Basic Manipulation
Note
Please first complete Basics and Build Gym-style Interface before continuing this tutorial.
In this tutorial, you will learn the following:
Implement a basic manipulation environment (block lifting)
The full code of the environment can be downloaded here lift.py
Setup
Based on SapienEnv
implemented in the previous example (Build Gym-style Interface), we can create LiftEnv
.
The simulation world consists of the ground, a table top, a cube to lift and a panda robot arm.
class LiftEnv(SapienEnv):
def __init__(self):
self.init_qpos = [0, 0.19634954084936207, 0.0, -2.617993877991494,
0.0, 2.941592653589793, 0.7853981633974483, 0, 0]
self.table_height = 0.8
super().__init__(control_freq=20, timestep=0.01)
self.robot = self.get_articulation('panda')
self.end_effector = self.robot.get_links()[8]
self.dof = self.robot.dof
assert self.dof == 9, 'Panda should have 9 DoF'
self.active_joints = self.robot.get_active_joints()

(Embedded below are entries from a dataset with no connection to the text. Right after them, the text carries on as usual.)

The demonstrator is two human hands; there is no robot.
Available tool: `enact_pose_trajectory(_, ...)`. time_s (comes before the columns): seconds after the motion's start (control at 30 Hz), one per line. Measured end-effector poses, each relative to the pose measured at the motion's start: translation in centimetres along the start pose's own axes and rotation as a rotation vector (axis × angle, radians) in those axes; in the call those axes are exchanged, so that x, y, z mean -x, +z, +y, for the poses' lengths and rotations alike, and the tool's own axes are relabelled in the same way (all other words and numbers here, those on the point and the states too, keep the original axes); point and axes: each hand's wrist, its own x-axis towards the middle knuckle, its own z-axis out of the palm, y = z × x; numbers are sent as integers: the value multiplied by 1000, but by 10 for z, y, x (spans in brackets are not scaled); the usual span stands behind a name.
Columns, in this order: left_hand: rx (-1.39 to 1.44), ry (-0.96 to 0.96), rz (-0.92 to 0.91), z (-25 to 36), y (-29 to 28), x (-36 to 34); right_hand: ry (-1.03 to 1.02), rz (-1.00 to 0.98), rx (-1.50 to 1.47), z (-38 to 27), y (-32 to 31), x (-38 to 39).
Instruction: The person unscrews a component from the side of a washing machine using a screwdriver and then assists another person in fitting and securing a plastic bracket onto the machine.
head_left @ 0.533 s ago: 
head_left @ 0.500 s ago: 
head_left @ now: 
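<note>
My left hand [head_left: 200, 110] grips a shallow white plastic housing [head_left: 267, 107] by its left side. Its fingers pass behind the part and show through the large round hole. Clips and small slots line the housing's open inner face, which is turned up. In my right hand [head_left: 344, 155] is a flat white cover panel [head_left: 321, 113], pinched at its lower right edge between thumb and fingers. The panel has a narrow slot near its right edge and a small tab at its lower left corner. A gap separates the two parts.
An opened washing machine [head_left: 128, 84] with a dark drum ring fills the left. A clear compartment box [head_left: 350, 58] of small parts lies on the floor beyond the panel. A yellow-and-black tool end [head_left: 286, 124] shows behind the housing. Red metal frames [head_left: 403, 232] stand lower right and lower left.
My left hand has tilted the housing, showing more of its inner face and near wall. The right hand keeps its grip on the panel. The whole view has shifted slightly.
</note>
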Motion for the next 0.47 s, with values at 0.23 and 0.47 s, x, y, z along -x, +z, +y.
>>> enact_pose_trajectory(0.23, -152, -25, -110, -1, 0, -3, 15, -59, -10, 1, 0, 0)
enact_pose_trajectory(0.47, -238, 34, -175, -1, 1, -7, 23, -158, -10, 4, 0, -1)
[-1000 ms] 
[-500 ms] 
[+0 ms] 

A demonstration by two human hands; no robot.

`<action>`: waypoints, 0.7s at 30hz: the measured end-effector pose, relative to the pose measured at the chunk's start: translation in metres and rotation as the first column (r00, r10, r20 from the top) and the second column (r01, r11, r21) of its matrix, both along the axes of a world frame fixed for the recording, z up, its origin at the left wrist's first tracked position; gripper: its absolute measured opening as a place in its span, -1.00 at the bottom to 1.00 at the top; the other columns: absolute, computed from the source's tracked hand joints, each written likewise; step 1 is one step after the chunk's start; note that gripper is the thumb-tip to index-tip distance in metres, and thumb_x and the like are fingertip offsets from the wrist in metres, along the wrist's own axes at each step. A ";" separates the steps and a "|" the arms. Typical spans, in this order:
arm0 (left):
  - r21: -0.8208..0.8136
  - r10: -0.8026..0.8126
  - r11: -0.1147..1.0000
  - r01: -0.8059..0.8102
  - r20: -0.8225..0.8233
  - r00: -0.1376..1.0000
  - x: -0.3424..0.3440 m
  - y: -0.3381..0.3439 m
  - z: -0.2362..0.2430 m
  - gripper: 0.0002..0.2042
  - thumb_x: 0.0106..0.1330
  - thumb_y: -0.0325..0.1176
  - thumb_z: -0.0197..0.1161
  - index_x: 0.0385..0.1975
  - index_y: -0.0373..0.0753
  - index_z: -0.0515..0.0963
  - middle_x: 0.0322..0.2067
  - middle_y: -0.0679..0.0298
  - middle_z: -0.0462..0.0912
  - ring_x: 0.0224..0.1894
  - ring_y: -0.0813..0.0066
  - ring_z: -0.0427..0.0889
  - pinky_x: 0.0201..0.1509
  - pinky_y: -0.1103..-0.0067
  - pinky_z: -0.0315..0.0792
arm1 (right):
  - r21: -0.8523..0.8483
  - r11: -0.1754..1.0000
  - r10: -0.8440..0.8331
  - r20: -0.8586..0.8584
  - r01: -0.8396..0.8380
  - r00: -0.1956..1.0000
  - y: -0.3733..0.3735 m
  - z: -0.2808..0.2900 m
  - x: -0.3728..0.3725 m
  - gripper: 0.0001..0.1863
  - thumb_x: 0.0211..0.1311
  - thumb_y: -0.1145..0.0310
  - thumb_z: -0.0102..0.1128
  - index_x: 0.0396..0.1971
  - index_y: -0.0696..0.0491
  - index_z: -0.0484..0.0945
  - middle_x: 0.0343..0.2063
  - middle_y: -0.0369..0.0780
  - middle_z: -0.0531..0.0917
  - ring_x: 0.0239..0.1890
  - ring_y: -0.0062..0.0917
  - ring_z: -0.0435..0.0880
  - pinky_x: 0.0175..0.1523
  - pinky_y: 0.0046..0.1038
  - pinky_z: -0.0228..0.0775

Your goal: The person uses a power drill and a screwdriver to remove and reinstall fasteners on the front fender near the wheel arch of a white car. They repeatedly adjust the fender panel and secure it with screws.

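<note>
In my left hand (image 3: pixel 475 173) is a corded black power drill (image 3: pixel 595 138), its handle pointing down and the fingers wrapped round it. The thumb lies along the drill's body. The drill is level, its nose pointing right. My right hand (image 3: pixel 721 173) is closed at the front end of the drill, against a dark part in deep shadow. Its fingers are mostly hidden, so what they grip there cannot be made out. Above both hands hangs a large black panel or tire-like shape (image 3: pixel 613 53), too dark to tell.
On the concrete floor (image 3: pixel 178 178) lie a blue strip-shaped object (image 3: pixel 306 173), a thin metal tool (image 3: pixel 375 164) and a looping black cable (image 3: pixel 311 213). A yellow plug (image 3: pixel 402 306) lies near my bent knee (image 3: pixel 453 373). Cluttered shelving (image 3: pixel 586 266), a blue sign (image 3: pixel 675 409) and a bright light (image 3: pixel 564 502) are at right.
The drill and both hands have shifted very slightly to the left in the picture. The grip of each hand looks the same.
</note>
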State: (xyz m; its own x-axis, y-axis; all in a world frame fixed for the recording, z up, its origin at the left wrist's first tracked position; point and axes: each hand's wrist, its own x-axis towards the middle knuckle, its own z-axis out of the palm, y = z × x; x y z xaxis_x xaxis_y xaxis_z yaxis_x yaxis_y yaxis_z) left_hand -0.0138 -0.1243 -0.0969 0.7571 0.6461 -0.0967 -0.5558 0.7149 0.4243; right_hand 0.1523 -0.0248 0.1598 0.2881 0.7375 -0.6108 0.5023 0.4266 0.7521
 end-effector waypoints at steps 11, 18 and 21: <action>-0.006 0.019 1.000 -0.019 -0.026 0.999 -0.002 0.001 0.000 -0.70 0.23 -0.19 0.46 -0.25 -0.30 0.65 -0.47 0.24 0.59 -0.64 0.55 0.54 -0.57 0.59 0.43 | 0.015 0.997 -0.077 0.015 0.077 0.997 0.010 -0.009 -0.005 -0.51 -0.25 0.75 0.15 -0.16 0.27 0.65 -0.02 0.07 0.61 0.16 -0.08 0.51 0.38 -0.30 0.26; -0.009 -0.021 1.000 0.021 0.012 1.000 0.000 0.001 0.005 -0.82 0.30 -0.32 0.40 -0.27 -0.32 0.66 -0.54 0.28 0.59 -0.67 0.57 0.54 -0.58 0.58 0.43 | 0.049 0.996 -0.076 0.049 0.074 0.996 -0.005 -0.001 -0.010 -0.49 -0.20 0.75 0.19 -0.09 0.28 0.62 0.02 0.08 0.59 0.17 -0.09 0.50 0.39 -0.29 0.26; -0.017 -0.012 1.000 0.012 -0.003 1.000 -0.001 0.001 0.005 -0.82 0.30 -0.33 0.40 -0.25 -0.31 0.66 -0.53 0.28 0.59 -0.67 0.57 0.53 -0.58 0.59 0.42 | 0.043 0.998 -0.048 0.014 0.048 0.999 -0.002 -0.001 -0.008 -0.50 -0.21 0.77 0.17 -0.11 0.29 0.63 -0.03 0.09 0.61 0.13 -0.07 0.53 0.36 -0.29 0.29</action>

self.cube = self.get_actor('cube')
# The arm is controlled by the internal velocity drive
for joint in self.active_joints[:5]:
joint.set_drive_property(stiffness=0, damping=4.8)
for joint in self.active_joints[5:7]:
joint.set_drive_property(stiffness=0, damping=0.72)
# The gripper will be controlled directly by the torque
self.observation_space = spaces.Box(
low=-np.inf, high=np.inf, shape=[self.dof * 2 + 13], dtype=np.float32)
self.action_space = spaces.Box(
low=-1.0, high=1.0, shape=[self.dof], dtype=np.float32)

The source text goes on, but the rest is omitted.